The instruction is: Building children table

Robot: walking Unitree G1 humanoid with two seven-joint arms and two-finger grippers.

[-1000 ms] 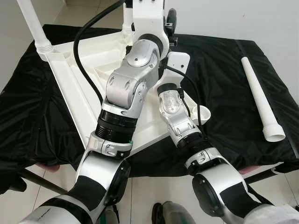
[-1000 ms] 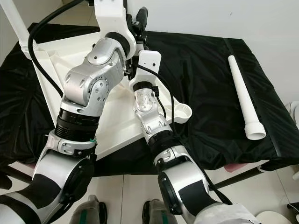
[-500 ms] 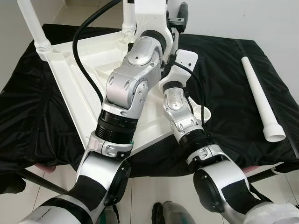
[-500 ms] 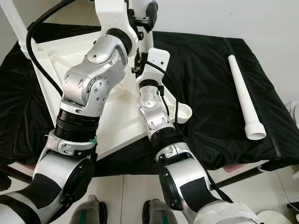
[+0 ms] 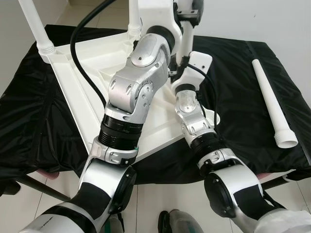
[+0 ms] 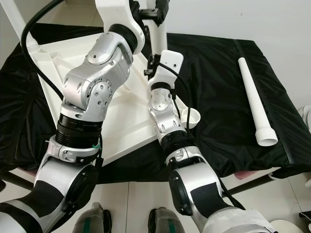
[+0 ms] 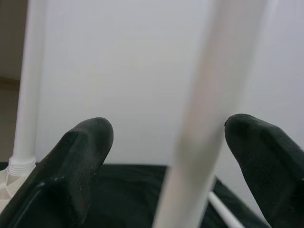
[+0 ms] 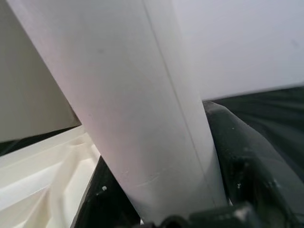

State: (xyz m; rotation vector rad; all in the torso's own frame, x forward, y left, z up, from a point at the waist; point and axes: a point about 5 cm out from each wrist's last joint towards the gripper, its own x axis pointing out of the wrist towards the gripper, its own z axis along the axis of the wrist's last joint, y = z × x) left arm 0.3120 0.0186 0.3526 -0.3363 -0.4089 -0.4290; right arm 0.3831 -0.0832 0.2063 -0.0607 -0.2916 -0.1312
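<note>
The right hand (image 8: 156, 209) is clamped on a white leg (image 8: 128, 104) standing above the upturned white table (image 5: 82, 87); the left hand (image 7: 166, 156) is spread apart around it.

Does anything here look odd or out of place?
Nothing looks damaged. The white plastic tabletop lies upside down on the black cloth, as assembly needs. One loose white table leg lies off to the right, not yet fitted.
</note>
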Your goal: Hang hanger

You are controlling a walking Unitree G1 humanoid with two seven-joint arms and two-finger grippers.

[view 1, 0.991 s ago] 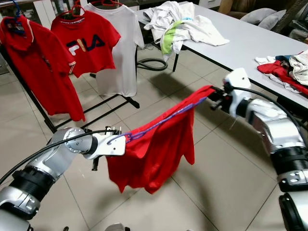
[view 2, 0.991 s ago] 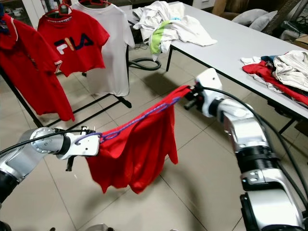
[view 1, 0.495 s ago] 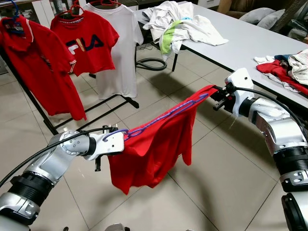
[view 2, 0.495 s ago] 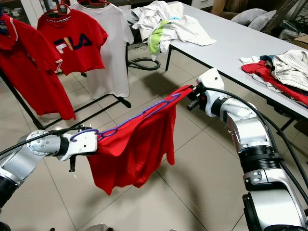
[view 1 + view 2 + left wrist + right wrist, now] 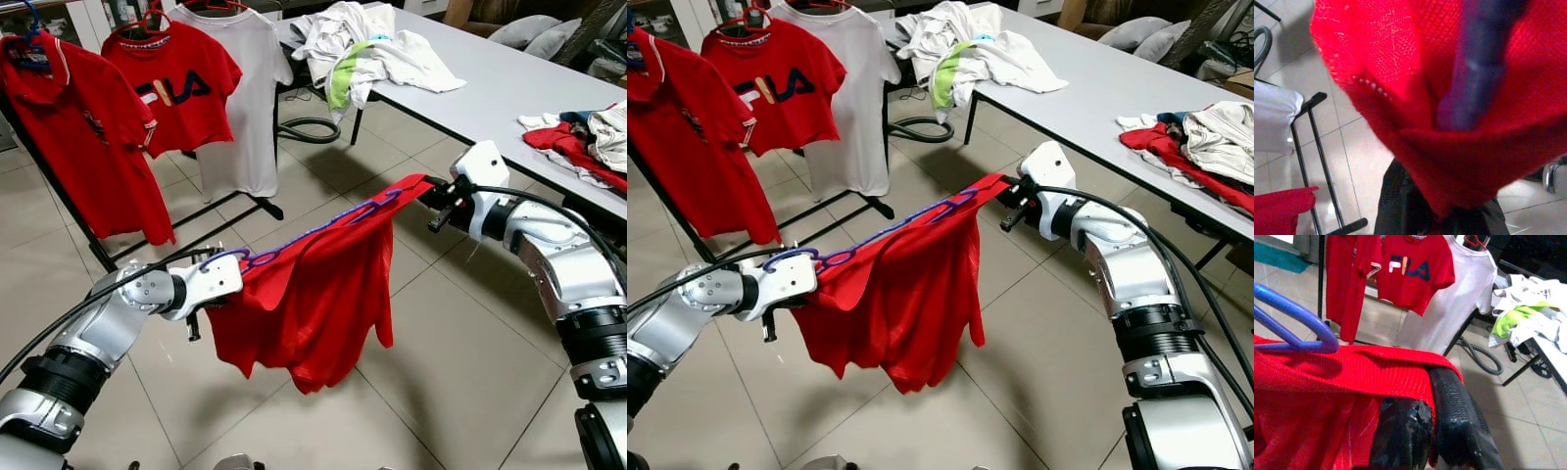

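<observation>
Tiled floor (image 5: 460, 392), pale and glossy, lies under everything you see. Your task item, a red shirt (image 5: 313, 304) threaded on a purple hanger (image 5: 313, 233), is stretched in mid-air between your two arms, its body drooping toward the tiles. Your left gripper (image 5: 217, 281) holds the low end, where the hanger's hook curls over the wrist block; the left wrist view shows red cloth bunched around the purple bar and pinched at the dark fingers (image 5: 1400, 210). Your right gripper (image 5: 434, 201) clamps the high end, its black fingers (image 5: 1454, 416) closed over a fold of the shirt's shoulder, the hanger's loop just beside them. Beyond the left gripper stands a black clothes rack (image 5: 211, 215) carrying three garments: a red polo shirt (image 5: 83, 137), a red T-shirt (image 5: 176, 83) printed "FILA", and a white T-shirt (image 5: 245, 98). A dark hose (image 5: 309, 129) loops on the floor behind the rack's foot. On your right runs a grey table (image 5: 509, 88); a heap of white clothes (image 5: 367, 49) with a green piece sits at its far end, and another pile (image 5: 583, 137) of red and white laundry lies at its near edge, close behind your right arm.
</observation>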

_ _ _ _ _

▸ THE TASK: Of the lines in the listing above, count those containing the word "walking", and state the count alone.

▸ RESPONSE: 2